With three smaller(2 gallon)tanks and two new small-ish(about 4ish gallon)setups and winter approaching, I knew I would need to start looking at better heaters(my smaller tanks had those little present pad heaters, which worked alright in the summer and had worked well when I lived in Washington....but it gets a lot colder here in the winter)....obviously, after I spotted this thread and went and hunted down these heaters on Ebay, a $30ish total seemed a lot more appealing then the $150ish I would have to spend otherwise and I went ahead and took the chance on these heaters. I ordered about six of these, five for the five tanks I needed to heat and one extra just in case.

The estimated time of delivery was Sep. 25th-Oct. 9th but they actually arrived this past Saturday, the 22nd(which I was very thankful for....it just started to get colder last week).....though things tend to ship very quickly to my house for some reason, so its not unusual for me to get things early. 
They weren't exactly packed very well....just all tossed into the bag together wrapped in some bubble-wrap(not individually, just the lot of them wrapped up together), but I suppose I can't ask for much more for free shipping. After carefully opening them, pulling them out, and inspecting each one as I went I was REALLY thankful I had ordered the 6th because the extra did come busted(the glass had cracked and broken a tad, I assume from the poor packing). Thankfully I really only needed 5. 
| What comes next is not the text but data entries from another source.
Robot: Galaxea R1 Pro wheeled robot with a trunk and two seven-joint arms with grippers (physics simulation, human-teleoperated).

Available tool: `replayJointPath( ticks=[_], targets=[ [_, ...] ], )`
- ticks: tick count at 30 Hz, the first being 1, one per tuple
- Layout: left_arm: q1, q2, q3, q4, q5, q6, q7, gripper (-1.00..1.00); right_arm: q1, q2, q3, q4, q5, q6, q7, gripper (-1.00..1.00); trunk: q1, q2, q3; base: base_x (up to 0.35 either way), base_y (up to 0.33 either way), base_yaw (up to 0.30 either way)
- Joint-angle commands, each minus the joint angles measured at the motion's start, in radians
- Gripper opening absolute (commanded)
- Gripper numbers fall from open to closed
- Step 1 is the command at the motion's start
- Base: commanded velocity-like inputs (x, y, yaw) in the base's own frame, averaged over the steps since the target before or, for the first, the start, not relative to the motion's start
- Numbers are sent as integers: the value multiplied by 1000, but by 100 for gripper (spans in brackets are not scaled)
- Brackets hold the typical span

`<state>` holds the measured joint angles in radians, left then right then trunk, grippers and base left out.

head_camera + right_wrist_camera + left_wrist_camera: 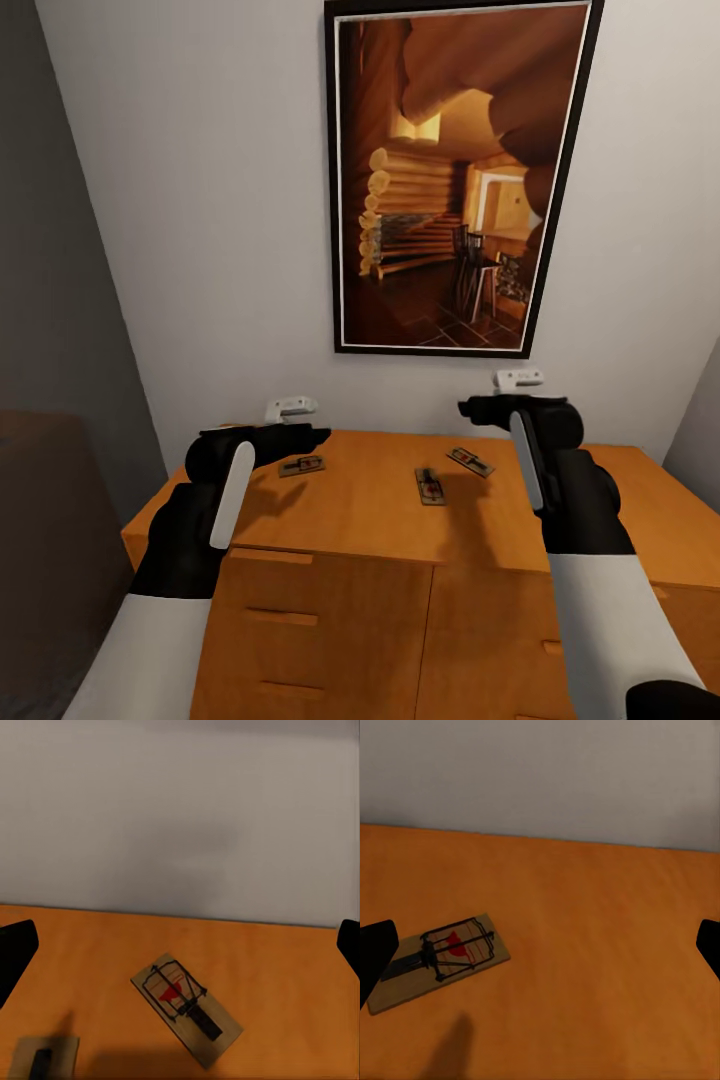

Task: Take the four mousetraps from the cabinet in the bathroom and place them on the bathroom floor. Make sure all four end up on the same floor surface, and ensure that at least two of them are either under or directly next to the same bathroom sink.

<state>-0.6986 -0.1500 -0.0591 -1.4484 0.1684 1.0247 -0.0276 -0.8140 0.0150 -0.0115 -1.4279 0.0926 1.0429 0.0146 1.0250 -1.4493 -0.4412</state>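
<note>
Three mousetraps are lying flat on the smooth orange-brown top of the cabinet (380,500), each a thin tan wooden rectangle carrying dark wire and a red mark. The left mousetrap (301,465) is sitting just beside and slightly ahead of the left gripper (290,407); in the left wrist view this mousetrap (441,961) is resting near one dark fingertip (373,956), its wire frame bent over the red patch. The middle mousetrap (430,486) is lying between the two grippers, nearer the cabinet's front edge. The right mousetrap (470,461) is sitting just inside the right gripper (518,379), angled; in the right wrist view this mousetrap (186,1009) is lying between the fingers and beyond them.

Both grippers are hovering above the cabinet top with fingers spread wide, gripping nothing. The cabinet front is showing flat drawer panels with slim bar handles. Behind it, a plain pale wall is carrying a dark-framed picture (455,180) of a log-walled room.
</note>
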Motion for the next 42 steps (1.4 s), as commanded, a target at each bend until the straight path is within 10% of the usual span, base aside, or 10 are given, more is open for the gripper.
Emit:
replayJointPath(
  ticks=[1, 27, 42],
  targets=[
    [-1, 0, 1, 0, 0, 4, -3, 100, -1, -1, -1, 5, 9, 4, 6, 100, 0, -1, -1, 0, 0, 0],
    [-1, 0, 1, 1, 3, 5, -3, 100, -2, -9, 10, -18, 3, 4, 16, 100, 0, -1, -1, 0, 0, 0],
    [-1, 0, 1, 3, 2, 5, -3, 100, -2, 36, 60, -2, -7, 4, 24, 100, 0, -1, -1, 0, 0, 0]
  ],
)
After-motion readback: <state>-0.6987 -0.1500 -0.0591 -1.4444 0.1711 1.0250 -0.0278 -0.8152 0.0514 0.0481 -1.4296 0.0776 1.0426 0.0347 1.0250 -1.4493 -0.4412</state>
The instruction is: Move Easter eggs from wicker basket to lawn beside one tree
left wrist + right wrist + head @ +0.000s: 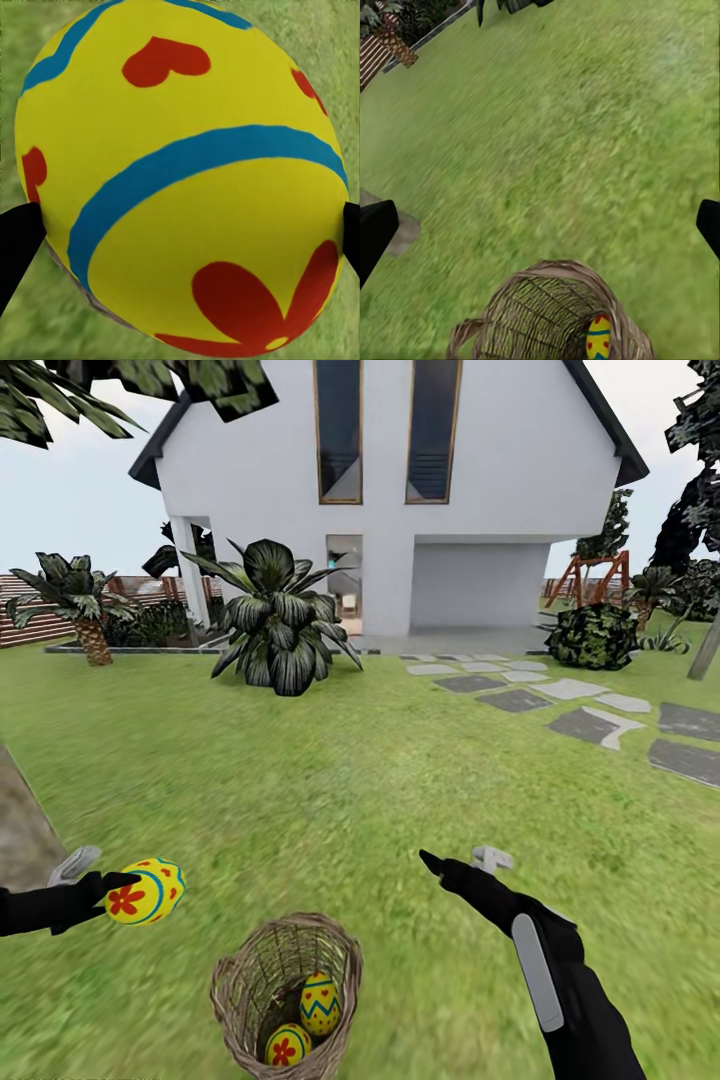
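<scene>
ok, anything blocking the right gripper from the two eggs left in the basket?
Nothing visible. Right gripper hangs open, above and right of the wicker basket, whose mouth is uncovered; both eggs lie exposed inside.

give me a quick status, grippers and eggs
Left gripper shut on one egg, held above the lawn. Right gripper open, empty. Two eggs in the basket. Nothing in the way.
</scene>
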Robot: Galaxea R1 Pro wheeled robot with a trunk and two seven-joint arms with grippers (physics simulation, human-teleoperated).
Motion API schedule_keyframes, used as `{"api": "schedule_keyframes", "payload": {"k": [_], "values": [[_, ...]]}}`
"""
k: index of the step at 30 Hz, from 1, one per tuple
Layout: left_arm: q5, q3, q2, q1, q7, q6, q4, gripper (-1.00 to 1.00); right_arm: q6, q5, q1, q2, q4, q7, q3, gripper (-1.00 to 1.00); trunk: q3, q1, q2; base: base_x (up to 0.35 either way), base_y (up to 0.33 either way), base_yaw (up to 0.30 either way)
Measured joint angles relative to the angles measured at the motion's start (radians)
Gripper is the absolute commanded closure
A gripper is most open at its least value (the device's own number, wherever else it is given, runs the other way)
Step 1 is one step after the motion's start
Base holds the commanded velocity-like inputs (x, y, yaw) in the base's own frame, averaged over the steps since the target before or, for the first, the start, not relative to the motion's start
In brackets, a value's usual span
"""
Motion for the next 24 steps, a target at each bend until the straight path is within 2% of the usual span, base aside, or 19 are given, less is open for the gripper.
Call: {"api": "schedule_keyframes", "payload": {"k": [3, 6, 15, 24], "values": [[-0.001, -0.004, -0.006, -0.001, 0.001, 0.000, 0.000, 1.00, 0.001, 0.000, 0.000, 0.001, -0.002, 0.000, 0.001, -1.00, 0.009, -0.011, 0.021, -0.041, 0.000, 0.132], [-0.005, -0.007, -0.024, -0.003, 0.001, 0.000, -0.001, 1.00, 0.000, 0.000, 0.000, 0.000, -0.002, 0.000, 0.000, -1.00, 0.019, -0.023, 0.042, -0.011, 0.000, 0.210], [-0.008, -0.007, -0.029, -0.006, 0.027, 0.000, -0.002, 1.00, 0.002, 0.000, -0.001, -0.009, -0.002, 0.016, -0.008, -1.00, 0.051, -0.058, 0.105, -0.001, 0.000, 0.256], [-0.008, -0.007, -0.031, -0.006, 0.034, 0.000, -0.003, 1.00, 0.000, 0.000, 0.000, -0.010, 0.000, 0.025, -0.009, -1.00, 0.080, -0.092, 0.168, 0.000, 0.000, 0.030]]}}
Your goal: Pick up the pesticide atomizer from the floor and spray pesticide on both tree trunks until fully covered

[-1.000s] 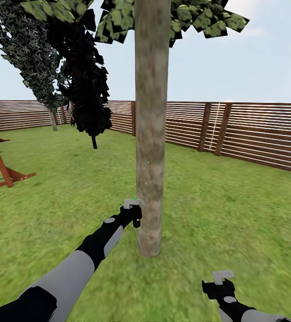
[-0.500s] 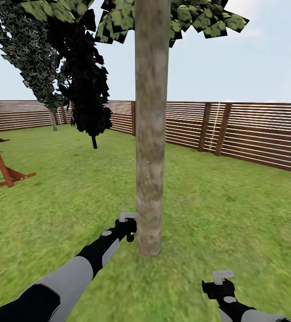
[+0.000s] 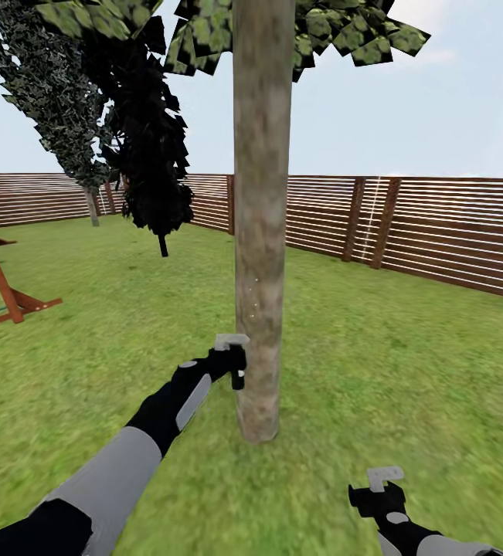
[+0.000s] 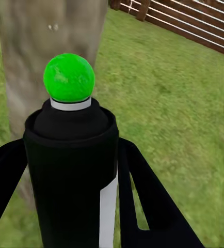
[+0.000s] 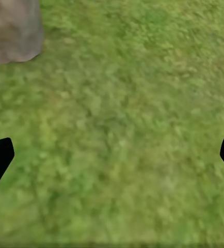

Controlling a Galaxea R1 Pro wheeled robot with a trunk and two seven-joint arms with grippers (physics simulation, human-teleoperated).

After an overnight soak in a little on gallon container, some thorough rinsing, and carefully testing each one in the separate container I added the first two into my 2-2.5 gallon Drum Bowl and my 2 gallon KK yesterday after a water change. This morning after a nice, chilly night they are holding the temps in both tanks at a nice steady 79 and both fish seem very healthy and active...and I'm sure much more happy now that the temp is holding steady since it'd been dipping down he past several days. xD

One issue I did have though was the cord....its really not very long at all. I had to move my power strips around for them to reach. BUT, they plug into my power strips just fine and there doesn't seem to be any weird electrical stuff going on.

So in conclusion.....these are very good little heaters and they are safe. They appear, from what I can see, to be pretty well made as well, especially for the price....I've bought crappier heaters for twice as much, thats for sure. Probably if they had been packed a little better or I had just ordered them separately all would have come undamaged...because they were packed well enough around the outside, just tossed in all together, which I'm fairly certain is why my one extra came cracked. The power cord is a little short, but if you move your power strip closer or even get a small extension cord thats and easily fixed problem. 
All and all....great budget heaters for smaller tanks. I'd recommend them.


----------



## BettaBaited (May 22, 2012)

Speaking of 6$ heaters, I bought a 200 watt from Phillip2002 on aquabid for my 29 gal a month or two ago, & it works like a charm. Packed professionally & even added a free net. So for those of you who keep sororities or other fish, it is totally worth it. I was in petco the other day & the 200 watt heaters are like $50.


----------



## ao (Feb 29, 2012)

Yup the cord is very short, I remedied that with a $1 two prong extension from the 99c store  and my temperature in the 2.5 has been a steady 80 so far


----------



## DragonFish (Mar 31, 2009)

xD Don't you just love when things like this work out? <3
I'm sure if I turned the heater up I could get it up to 80, or even higher, but I'm content with 79. xD Thats generally what I keep everyone at anyway.
I thought about getting a couple of extension cords, still might look at them next time I get a chance to go out...I'll have to mess with the placement of the power strip and see what'll work for all the tanks and whatnot.


----------



## Bettanewbie60 (Jun 26, 2012)

I was looking for one for my 2.5g...perfect, thanks!


----------